Power Allocation and Time-Domain Artificial Noise Design for Wiretap OFDM with Discrete Inputs
Haohao Qin, Yin Sun, Tsung-Hui Chang, Xiang Chen, Chong-Yung Chi, Ming, Zhao, Jing Wang

TL;DR
This paper investigates power allocation and artificial noise design for OFDM wiretap channels with practical discrete inputs, proposing a low-complexity algorithm and a novel time-domain artificial noise method to enhance secrecy rates.
Contribution
It introduces a low-complexity power allocation algorithm for discrete-input OFDM wiretap channels and a novel time-domain artificial noise scheme exploiting OFDM cyclic prefix.
Findings
Secrecy rate function is nonconcave with respect to power for discrete inputs.
The proposed algorithm's duality gap diminishes as O(1/√N).

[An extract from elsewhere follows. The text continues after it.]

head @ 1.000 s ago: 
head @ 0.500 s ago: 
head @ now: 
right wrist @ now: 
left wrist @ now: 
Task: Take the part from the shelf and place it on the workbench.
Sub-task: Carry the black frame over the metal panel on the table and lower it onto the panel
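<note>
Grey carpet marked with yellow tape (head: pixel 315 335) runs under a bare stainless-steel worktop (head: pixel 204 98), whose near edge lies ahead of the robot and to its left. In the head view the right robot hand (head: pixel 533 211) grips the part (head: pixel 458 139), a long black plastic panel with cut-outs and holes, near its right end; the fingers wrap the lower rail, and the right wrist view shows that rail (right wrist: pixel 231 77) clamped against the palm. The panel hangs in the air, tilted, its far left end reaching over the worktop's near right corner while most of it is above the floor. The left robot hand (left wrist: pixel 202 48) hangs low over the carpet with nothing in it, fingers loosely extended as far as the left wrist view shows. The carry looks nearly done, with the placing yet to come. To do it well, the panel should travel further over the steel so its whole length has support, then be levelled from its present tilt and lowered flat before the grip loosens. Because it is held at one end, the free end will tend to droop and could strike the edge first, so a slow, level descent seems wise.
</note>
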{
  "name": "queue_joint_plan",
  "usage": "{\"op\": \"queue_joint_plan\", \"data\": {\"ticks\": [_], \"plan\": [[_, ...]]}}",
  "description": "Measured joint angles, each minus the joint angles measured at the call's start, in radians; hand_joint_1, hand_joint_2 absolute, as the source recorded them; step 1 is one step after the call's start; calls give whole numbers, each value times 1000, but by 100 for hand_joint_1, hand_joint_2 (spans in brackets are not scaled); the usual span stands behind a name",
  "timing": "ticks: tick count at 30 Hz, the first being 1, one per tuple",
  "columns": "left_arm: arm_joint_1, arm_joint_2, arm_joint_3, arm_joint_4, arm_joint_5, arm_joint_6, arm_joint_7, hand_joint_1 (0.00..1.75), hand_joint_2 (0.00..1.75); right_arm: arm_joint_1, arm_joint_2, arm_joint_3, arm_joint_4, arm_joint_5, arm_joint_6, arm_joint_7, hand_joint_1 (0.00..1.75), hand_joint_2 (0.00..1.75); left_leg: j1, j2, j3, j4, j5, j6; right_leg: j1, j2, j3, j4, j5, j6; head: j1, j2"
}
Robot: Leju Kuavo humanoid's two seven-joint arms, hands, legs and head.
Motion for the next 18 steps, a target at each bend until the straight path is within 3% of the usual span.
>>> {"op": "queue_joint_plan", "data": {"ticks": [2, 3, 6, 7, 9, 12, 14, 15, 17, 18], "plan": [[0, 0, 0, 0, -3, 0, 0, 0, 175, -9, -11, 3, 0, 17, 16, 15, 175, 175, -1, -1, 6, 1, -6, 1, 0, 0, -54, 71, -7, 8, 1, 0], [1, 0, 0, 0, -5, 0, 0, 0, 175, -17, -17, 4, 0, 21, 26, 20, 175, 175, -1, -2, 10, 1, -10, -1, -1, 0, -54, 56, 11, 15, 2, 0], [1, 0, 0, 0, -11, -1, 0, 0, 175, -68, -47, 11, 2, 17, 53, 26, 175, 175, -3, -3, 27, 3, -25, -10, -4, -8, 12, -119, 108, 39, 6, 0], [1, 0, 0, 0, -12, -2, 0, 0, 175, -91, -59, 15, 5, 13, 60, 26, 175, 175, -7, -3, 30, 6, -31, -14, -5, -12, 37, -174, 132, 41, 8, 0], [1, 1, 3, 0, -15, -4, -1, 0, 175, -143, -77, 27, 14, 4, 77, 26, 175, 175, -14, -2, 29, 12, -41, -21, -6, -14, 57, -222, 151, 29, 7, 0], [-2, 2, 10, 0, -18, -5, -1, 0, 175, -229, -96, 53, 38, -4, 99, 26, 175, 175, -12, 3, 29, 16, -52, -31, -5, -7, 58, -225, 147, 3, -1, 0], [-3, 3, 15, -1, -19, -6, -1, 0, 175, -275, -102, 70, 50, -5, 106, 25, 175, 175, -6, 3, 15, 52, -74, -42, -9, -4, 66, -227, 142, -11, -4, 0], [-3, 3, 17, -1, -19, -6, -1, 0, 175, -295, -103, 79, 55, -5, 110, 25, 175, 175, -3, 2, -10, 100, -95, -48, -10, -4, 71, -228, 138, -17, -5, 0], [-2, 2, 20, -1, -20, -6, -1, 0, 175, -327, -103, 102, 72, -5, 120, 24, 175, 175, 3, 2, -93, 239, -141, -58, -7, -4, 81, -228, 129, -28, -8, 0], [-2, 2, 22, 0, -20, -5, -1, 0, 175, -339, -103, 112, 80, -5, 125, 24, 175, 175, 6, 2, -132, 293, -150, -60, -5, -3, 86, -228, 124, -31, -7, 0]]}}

Time-domain artificial noise improves secrecy rate with a single antenna.
Abstract
Optimal power allocation for orthogonal frequency division multiplexing (OFDM) wiretap channels with Gaussian channel inputs has already been studied in some previous works from an information theoretical viewpoint. However, these results are not sufficient for practical system design. One reason is that discrete channel inputs, such as quadrature amplitude modulation (QAM) signals, instead of Gaussian channel inputs, are deployed in current practical wireless systems to maintain moderate peak transmission power and receiver complexity. In this paper, we investigate the power allocation and artificial noise design for OFDM wiretap channels with discrete channel inputs. We first prove that the secrecy rate function for discrete channel inputs is nonconcave with respect to the transmission power. To resolve the corresponding nonconvex secrecy rate maximization problem, we develop a…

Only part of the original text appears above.